Le président iranien Mahmoud Ahmadinejad a remis pour examen au Parlement la liste de son gouvernement, dont certains candidats suscitent déjà de fortes réticences dans le camp conservateur.

La liste du cabinet proposée compte trois femmes, une première depuis la fondation de la République islamique en 1979. «Un cabinet plus faible», titre jeudi le quotidien réformateur Mardomsalari, alors que le journal conservateur modéré Tehran Emrouz le qualifie de «surprise».

Sur les 21 noms soumis mercredi au Parlement qui doit se prononcer sur chacun d'eux à partir du 30 août, cinq sont maintenus au poste qu'ils occupent dans le gouvernement sortant.

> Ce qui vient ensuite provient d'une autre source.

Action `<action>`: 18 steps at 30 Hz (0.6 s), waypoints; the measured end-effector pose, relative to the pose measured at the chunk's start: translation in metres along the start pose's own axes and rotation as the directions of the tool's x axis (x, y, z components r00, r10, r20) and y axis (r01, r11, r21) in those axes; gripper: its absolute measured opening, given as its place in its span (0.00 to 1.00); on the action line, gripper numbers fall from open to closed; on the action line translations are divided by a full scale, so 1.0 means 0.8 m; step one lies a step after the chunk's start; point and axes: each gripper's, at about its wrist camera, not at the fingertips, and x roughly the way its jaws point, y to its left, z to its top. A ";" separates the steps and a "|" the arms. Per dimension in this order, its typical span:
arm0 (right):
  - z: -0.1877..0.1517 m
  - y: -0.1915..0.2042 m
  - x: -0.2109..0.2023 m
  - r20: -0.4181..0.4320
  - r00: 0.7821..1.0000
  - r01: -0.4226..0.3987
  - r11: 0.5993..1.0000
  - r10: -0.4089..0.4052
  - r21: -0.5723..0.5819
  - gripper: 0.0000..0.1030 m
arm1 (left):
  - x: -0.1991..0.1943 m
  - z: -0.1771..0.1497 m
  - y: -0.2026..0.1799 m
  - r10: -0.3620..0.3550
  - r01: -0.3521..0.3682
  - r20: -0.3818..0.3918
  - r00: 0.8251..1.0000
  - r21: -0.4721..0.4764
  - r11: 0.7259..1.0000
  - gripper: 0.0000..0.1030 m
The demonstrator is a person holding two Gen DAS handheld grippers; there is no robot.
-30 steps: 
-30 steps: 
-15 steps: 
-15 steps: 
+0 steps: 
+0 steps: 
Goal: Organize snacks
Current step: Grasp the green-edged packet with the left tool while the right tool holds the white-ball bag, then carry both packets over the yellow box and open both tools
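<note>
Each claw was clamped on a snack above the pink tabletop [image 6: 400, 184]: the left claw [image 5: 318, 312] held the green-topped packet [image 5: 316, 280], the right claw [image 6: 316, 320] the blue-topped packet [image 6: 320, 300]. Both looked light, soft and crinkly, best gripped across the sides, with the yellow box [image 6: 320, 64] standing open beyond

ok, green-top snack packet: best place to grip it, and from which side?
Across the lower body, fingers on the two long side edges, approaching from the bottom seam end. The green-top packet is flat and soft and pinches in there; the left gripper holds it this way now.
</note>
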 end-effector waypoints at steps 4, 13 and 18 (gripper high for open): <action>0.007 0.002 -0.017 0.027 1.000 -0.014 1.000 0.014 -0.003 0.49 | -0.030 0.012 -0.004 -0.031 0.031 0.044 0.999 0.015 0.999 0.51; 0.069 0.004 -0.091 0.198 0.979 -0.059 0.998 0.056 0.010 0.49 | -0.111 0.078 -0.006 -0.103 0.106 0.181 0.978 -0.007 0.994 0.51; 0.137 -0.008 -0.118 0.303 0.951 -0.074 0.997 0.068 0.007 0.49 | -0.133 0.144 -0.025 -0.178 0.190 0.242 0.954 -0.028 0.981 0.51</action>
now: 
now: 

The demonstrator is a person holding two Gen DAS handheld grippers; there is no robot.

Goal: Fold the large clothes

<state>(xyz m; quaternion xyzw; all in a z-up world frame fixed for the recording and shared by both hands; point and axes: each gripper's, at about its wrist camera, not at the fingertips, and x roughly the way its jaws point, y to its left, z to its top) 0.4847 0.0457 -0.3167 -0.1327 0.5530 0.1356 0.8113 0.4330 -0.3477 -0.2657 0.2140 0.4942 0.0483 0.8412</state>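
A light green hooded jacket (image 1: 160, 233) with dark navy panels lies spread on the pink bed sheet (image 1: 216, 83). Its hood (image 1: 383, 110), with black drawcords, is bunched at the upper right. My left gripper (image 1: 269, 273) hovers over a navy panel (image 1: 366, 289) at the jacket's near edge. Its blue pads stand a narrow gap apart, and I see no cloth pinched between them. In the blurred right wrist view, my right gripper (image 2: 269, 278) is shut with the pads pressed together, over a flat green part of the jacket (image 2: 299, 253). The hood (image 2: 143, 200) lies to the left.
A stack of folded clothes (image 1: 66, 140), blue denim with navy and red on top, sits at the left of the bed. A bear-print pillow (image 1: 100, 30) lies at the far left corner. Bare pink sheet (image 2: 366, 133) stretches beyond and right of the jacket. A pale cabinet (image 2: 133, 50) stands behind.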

Parmi ceux-ci, Manouchehr Mottaki, aux Affaires étrangères, ne devrait pas poser de problèmes, tout comme Shamseddine Hosseini à l'Economie, selon le quotidien conservateur Khabar.

En revanche Ali Akbar Mehrabian, à l'Industrie et Mines, pourrait obtenir de justesse un vote de confiance. M. Ahmadinejad avait eu le plus grand mal à l'imposer en 2007, à cause de sa jeunesse et de son inexpérience.

Evoquant la liste proposée, Mohammad Reza Bahonar, un influent député conservateur, cité par l'agence Mehr, a averti que «certains de ces hommes et femmes n'obtiendraient pas la confiance et d'autres étaient incertains, à moins qu'ils ne se fassent connaître au Parlement durant la semaine».

Le camp conservateur avait demandé à M. Ahmadinejad de privilégier la compétence plutôt que la fidélité à sa personne.

Notamment parce que sa stature politique a été diminuée après sa réélection au premier tour du scrutin présidentiel du 12 juin, dans lequel ses adversaires modérés et réformateurs ont dénoncé une fraude massive.

L'élection controversée a été suivie par des manifestations de masse qui ont plongé l'Iran dans une crise politique sans précédent depuis 1979.

Mais M. Ahmadinejad ne semble pas prêt à suivre la consigne de son camp.

Il propose ainsi pour le poste de ministre du Pétrole Massoud Mir Kazemi, actuellement au Commerce, qui n'a pas d'expérience reconnue dans ce secteur clé pour l'économie, mais des liens étroits avec les Gardiens de la révolution (Pasdarans), l'armée idéologique du régime.

Même chose pour l'Energie avec la présentation d'un fidèle, Mohammad Aliabadi, en charge jusque là de l'Organisation de l'éducation physique. Le quotidien Khabar ne lui donne pas de grandes chances de passer.

Le président avait créé la surprise dimanche en annonçant qu'il présenterait trois femmes. La candidature de Fatemeh Adjorlou, 43 ans, à l'Aide et aux Affaires sociales, a été particulièrement critiquée.

«Comment peut-on confier un ministère aussi important à quelqu'un ayant une spécialité sans rapport avec celui-ci?» a demandé Akhmad Tavakoli, une figure conservatrice du parlement.

La candidate, infirmière, a des liens étroits avec la milice islamique du bassidj, particulièrement dévouée à la cause de M. Ahmadinejad.

Ce dernier pourrait avoir aussi beaucoup de mal à imposer ses candidats aux deux postes stratégiques des Renseignements et de l'Intérieur.

Pour le premier il propose Heydar Moslehi, son conseiller sur les affaires religieuses.

Mais un membre influent de la commission de la Sécurité nationale du Parlement, Hassan Sobhaninia, a remarqué que «selon la loi, le ministre des Renseignements doit être un mojtahed (religieux apte à interpréter la charia), et le choix du président ne remplit pas cette condition».

Quant à son candidat pour l'Intérieur, Mostafa Mohammad Nadjar, actuellement à la Défense, il a contre lui d'être un général d'active des Pasdarans, et Khabar écrit qu'il pourrait se voir refuser la confiance.

La militarisation du ministère de l'Intérieur serait mal vue par certains conservateurs, qui s'inquiètent de l'influence grandissante des Pasdarans dans les rouages du pouvoir.